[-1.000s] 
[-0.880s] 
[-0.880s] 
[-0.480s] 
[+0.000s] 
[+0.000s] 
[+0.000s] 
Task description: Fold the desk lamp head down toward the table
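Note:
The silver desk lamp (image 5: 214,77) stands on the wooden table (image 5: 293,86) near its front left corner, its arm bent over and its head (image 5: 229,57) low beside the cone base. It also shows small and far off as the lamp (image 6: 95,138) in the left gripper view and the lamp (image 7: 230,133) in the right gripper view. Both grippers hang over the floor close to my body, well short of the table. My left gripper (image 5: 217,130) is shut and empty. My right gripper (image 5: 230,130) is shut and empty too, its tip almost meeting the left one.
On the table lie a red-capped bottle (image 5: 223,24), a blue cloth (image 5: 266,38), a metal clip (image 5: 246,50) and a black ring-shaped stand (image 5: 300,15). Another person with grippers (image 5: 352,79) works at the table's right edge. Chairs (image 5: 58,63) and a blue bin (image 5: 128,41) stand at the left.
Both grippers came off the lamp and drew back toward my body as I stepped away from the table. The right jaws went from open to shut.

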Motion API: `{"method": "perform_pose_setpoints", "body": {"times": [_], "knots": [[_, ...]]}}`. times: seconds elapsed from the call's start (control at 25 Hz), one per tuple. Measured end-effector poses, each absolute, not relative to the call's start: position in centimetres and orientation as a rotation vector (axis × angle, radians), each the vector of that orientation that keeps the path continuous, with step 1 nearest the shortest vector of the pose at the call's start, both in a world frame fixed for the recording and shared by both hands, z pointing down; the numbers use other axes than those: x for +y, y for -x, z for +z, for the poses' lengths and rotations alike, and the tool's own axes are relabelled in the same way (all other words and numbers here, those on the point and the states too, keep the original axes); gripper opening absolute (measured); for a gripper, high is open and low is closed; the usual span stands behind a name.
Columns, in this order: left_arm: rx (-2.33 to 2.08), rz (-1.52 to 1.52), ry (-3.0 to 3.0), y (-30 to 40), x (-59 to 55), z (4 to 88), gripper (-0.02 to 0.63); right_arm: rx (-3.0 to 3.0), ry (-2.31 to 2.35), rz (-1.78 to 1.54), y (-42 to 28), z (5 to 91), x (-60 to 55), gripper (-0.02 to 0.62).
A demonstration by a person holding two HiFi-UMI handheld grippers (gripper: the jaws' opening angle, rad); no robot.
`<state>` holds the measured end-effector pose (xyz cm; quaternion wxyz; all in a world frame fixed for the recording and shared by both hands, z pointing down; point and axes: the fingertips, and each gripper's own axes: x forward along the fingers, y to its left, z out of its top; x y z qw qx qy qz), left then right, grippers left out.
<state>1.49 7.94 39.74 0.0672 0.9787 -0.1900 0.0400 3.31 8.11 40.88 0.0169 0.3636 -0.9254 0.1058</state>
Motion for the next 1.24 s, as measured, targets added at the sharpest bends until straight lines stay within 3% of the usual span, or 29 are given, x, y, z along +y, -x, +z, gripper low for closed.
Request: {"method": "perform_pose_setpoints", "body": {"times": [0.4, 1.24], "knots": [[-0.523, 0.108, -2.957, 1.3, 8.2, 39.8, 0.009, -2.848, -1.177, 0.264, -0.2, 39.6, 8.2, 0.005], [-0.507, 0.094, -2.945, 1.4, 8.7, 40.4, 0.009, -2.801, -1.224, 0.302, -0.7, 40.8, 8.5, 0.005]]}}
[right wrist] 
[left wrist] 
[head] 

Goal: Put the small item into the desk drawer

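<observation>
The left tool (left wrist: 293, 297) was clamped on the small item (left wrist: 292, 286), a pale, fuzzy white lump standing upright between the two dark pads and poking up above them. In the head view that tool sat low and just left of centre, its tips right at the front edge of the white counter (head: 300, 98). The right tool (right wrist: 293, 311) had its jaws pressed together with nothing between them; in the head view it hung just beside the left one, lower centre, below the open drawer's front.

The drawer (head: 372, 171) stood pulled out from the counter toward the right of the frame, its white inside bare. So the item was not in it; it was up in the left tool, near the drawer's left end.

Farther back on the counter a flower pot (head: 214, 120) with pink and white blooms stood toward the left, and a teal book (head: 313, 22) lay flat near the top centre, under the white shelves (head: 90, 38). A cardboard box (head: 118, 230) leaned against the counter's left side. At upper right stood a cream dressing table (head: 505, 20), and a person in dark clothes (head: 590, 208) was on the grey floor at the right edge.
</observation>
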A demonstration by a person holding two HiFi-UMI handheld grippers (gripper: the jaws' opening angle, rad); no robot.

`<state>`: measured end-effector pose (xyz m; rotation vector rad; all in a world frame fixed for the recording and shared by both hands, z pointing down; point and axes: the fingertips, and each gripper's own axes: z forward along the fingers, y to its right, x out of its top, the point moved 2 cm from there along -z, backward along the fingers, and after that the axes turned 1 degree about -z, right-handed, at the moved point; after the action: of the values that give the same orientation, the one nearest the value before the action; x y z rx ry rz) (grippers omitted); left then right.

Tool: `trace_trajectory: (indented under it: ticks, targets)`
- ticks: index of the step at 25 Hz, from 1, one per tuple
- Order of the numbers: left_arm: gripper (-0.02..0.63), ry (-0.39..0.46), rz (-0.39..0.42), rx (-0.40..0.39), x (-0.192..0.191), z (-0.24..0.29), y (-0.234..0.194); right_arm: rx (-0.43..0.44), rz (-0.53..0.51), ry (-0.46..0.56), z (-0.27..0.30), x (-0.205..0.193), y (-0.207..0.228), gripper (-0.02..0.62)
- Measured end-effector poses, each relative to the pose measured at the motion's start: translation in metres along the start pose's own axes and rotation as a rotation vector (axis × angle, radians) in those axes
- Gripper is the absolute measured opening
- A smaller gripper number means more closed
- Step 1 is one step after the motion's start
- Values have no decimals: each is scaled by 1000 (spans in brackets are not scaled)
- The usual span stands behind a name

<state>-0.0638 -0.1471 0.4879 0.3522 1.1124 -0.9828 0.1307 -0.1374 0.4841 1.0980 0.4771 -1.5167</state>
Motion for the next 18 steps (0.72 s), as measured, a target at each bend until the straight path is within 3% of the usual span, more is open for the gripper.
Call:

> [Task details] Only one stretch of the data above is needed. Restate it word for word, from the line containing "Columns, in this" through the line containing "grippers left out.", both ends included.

> [Exercise output]
Columns, in this order: left_arm: rx (-2.33 to 2.08), rz (-1.52 to 1.52), ry (-3.0 to 3.0), y (-30 to 40), x (-59 to 55), z (4 to 88), gripper (-0.02 to 0.63); right_arm: rx (-3.0 to 3.0), ry (-2.31 to 2.35), rz (-1.78 to 1.54), y (-42 to 28), z (5 to 91), x (-60 to 55), gripper (-0.02 to 0.62).
A demonstration by a person holding two HiFi-UMI handheld grippers (gripper: the jaws' opening angle, rad); no robot.
`<state>` holds the measured end-effector pose (xyz cm; quaternion wxyz; all in a world frame fixed for the recording and shared by both hands, z pointing down; point and axes: the fingertips, and each gripper's own axes: x forward along the fingers, y to its left, z out of its top; x y z qw qx qy qz), left then right, grippers left out.

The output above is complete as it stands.